Required work: Would you return every entry below without a single difference?

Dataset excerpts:

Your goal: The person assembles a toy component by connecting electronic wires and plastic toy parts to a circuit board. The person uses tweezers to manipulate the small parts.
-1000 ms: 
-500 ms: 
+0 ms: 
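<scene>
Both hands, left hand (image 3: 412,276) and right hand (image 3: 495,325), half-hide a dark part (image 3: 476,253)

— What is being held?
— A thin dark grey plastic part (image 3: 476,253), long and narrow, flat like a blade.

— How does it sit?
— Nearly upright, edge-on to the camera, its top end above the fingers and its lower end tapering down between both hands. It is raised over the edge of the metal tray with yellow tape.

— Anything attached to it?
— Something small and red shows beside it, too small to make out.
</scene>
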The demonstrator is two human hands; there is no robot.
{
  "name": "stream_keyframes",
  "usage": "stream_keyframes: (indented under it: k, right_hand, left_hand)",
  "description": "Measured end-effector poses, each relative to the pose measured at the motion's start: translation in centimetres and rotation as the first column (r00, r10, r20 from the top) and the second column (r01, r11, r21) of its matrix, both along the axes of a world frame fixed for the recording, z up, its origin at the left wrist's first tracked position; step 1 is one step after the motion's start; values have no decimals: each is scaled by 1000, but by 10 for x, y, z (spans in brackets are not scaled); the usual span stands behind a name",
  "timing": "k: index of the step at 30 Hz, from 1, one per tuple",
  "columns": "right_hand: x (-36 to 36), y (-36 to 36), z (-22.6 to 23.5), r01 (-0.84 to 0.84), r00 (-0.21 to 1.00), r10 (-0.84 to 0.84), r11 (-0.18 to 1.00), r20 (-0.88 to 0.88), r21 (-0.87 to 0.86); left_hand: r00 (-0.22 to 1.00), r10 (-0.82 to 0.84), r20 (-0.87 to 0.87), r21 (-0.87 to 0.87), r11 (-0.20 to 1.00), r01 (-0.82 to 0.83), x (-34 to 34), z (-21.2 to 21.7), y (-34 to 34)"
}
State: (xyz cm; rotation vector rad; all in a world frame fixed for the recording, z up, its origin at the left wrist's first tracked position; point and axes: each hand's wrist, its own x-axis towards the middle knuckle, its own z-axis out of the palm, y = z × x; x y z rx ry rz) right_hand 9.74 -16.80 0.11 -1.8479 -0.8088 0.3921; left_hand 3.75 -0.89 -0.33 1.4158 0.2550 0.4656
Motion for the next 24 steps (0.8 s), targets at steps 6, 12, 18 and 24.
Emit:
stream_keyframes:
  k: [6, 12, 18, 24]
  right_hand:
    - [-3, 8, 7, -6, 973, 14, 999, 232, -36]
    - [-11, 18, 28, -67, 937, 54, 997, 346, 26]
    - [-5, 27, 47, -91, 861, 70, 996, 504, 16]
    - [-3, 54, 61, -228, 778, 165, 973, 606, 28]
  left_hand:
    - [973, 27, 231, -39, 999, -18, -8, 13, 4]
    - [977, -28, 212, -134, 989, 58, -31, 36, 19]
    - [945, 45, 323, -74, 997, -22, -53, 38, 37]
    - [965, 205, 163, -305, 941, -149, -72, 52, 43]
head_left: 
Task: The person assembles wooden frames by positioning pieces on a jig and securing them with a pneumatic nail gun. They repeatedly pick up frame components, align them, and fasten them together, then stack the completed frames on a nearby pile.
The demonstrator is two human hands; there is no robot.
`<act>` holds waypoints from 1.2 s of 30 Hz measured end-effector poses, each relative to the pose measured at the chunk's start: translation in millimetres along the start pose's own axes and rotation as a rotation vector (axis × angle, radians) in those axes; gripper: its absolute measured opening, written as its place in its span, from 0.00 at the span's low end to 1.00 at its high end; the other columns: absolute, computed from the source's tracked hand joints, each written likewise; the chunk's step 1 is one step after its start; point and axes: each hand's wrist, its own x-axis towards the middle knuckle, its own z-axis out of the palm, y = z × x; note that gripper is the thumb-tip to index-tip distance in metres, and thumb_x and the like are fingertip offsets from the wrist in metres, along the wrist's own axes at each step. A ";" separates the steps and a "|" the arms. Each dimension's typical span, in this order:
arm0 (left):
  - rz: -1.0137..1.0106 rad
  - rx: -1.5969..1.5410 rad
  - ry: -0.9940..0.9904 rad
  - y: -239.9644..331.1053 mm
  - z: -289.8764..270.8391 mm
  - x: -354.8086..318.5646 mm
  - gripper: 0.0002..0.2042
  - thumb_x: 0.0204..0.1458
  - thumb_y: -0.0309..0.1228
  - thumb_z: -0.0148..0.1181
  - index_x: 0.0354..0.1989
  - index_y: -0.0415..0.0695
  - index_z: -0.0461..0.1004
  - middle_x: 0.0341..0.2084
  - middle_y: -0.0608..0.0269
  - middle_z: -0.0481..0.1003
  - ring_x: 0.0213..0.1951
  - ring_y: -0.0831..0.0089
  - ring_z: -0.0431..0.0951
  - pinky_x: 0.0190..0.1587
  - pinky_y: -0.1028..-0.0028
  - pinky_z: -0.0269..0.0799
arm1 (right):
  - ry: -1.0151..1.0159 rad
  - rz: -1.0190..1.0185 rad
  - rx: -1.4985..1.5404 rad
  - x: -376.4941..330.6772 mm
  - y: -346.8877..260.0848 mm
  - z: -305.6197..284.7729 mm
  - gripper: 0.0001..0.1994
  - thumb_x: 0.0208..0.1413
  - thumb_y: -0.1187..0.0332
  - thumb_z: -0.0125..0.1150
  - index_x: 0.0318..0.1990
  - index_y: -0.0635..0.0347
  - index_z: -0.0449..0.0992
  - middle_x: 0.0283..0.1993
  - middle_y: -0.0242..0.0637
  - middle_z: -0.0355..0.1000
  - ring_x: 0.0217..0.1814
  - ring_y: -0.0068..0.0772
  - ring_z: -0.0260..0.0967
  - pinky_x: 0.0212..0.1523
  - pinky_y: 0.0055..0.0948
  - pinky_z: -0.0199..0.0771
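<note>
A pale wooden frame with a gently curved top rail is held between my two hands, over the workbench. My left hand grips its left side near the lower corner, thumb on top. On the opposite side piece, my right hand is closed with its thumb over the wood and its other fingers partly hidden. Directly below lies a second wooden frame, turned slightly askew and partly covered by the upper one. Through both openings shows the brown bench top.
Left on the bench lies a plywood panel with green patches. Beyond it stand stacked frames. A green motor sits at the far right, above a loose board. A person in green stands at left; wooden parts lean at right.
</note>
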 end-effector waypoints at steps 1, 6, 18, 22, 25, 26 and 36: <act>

Reply to the exercise:
Your goal: The person assembles a toy component by connecting electronic wires and plastic toy parts to a circuit board. The person uses tweezers to manipulate the small parts.
-1000 ms: 
-500 ms: 
+0 ms: 
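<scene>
Both hands, left hand (image 3: 412,276) and right hand (image 3: 495,325), half-hide a dark part (image 3: 476,253)

— What is being held?
— A thin dark grey plastic part (image 3: 476,253), long and narrow, flat like a blade.

— How does it sit?
— Nearly upright, edge-on to the camera, its top end above the fingers and its lower end tapering down between both hands. It is raised over the edge of the metal tray with yellow tape.

— Anything attached to it?
— Something small and red shows beside it, too small to make out.
</scene>
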The demonstrator is two human hands; there is no robot.
{
  "name": "stream_keyframes",
  "usage": "stream_keyframes: (indented under it: k, right_hand, left_hand)",
  "description": "Measured end-effector poses, each relative to the pose measured at the motion's start: translation in centimetres and rotation as the first column (r00, r10, r20 from the top) and the second column (r01, r11, r21) of its matrix, both along the axes of a world frame fixed for the recording, z up, its origin at the left wrist's first tracked position; step 1 is one step after the motion's start; values have no decimals: each is scaled by 1000, but by 10 for x, y, z (spans in brackets are not scaled); the usual span stands behind a name",
  "timing": "k: index of the step at 30 Hz, from 1, one per tuple",
  "columns": "right_hand: x (-36 to 36), y (-36 to 36), z (-22.6 to 23.5), r01 (-0.84 to 0.84), r00 (-0.21 to 1.00), r10 (-0.84 to 0.84), r11 (-0.18 to 1.00), r20 (-0.88 to 0.88), r21 (-0.87 to 0.86); left_hand: r00 (-0.22 to 1.00), r10 (-0.82 to 0.84), r20 (-0.87 to 0.87), r21 (-0.87 to 0.87), r11 (-0.20 to 1.00), r01 (-0.82 to 0.83), x (-34 to 34), z (-21.2 to 21.7), y (-34 to 34)"
}
State: (xyz cm; rotation vector rad; all in a world frame fixed for the recording, z up, its origin at the left wrist's first tracked position; point and axes: each hand's wrist, its own x-axis towards the middle knuckle, its own z-axis out of the palm, y = z × x; x y z rx ry rz) right_hand 9.74 -16.80 0.11 -1.8479 -0.8088 0.3921; left_hand 3.75 -0.89 -0.33 1.4158 0.2550 0.4656
Motion for the next 24 steps (0.8 s), targets at steps 6, 12, 18 and 24.
Emit:
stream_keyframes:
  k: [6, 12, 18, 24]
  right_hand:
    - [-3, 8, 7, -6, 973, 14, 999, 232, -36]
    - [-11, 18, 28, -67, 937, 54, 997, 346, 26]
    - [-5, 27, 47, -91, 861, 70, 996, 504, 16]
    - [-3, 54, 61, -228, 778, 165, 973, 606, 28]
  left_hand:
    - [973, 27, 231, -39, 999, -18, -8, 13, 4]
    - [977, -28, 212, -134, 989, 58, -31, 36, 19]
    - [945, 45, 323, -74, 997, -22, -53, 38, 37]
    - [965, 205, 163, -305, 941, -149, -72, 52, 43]
head_left: 
Task: The person assembles wooden frames by positioning pieces on a jig and securing them with a pneumatic nail gun. They repeatedly pick up frame components, align them, and fasten them together, then stack the completed frames on a nearby pile.
The demonstrator is two human hands; there is no robot.
`<act>` holds waypoints from 1.2 s of 30 Hz measured end-effector poses, each relative to the pose measured at the chunk's start: translation in millimetres along the start pose's own axes and rotation as a rotation vector (axis × angle, radians) in those axes; gripper: its absolute measured opening, written as its place in its span, from 0.00 at the span's low end to 1.00 at its high end; the other columns: absolute, computed from the source's tracked hand joints, each written likewise; the chunk's step 1 is one step after its start; point and axes: each hand's wrist, its own x-axis towards the middle knuckle, its own z-axis out of the palm, y = z × x; note that gripper is the thumb-tip to index-tip distance in metres, and thumb_x and the like are fingertip offsets from the wrist in metres, along the wrist's own axes at each step. A ";" separates the steps and a "|" the arms. Each dimension's typical span, in this order:
arm0 (left):
  - rz: -1.0137..1.0106 rad
  - rx: -1.5969..1.5410 rad
  - ry: -0.9940..0.9904 rad
  - y: -239.9644..331.1053 mm
  - z: -289.8764..270.8391 mm
  - x: -354.8086..318.5646 mm
  - gripper: 0.0002..0.2042
  - thumb_x: 0.0204..0.1458
  - thumb_y: -0.0309..0.1228
  - thumb_z: -0.0148..0.1181
  - index_x: 0.0354..0.1989
  - index_y: -0.0415..0.0695
  - index_z: -0.0461..0.1004
  - middle_x: 0.0341..0.2084
  - middle_y: -0.0608..0.0269
  - middle_z: -0.0481..0.1003
  - ring_x: 0.0213..0.1951
  - ring_y: -0.0831..0.0089
  - ring_z: -0.0431..0.0951
  - pinky_x: 0.0190..0.1587
  - pinky_y: -0.1028..-0.0028
  - pinky_z: -0.0269..0.0799
arm1 (right):
  - ry: -1.0151..1.0159 rad
  - rz: -1.0190..1.0185 rad
  - rx: -1.4985..1.5404 rad
  - x: -376.4941..330.6772 mm
  - y: -346.8877..260.0848 mm
  - z: -305.6197..284.7729 mm
  - gripper: 0.0001..0.1994
  - thumb_x: 0.0208..0.1413
  - thumb_y: -0.1187..0.0332
  - thumb_z: -0.0125..0.1150
  - index_x: 0.0318..0.1990
  - index_y: -0.0635..0.0347
  - index_z: -0.0449..0.0992
  - middle_x: 0.0283..0.1993
  - middle_y: -0.0242..0.0637
  - middle_z: -0.0355..0.1000
  - ring_x: 0.0217..0.1814
  - ring_y: -0.0068..0.0772
  - ring_z: -0.0260..0.0967
  - pinky_x: 0.0212..0.1523
  - pinky_y: 0.0055..0.0948
  - pinky_z: -0.0199..0.0771
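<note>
A pale wooden frame with a gently curved top rail is held between my two hands, over the workbench. My left hand grips its left side near the lower corner, thumb on top. On the opposite side piece, my right hand is closed with its thumb over the wood and its other fingers partly hidden. Directly below lies a second wooden frame, turned slightly askew and partly covered by the upper one. Through both openings shows the brown bench top.
Left on the bench lies a plywood panel with green patches. Beyond it stand stacked frames. A green motor sits at the far right, above a loose board. A person in green stands at left; wooden parts lean at right.
</note>
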 end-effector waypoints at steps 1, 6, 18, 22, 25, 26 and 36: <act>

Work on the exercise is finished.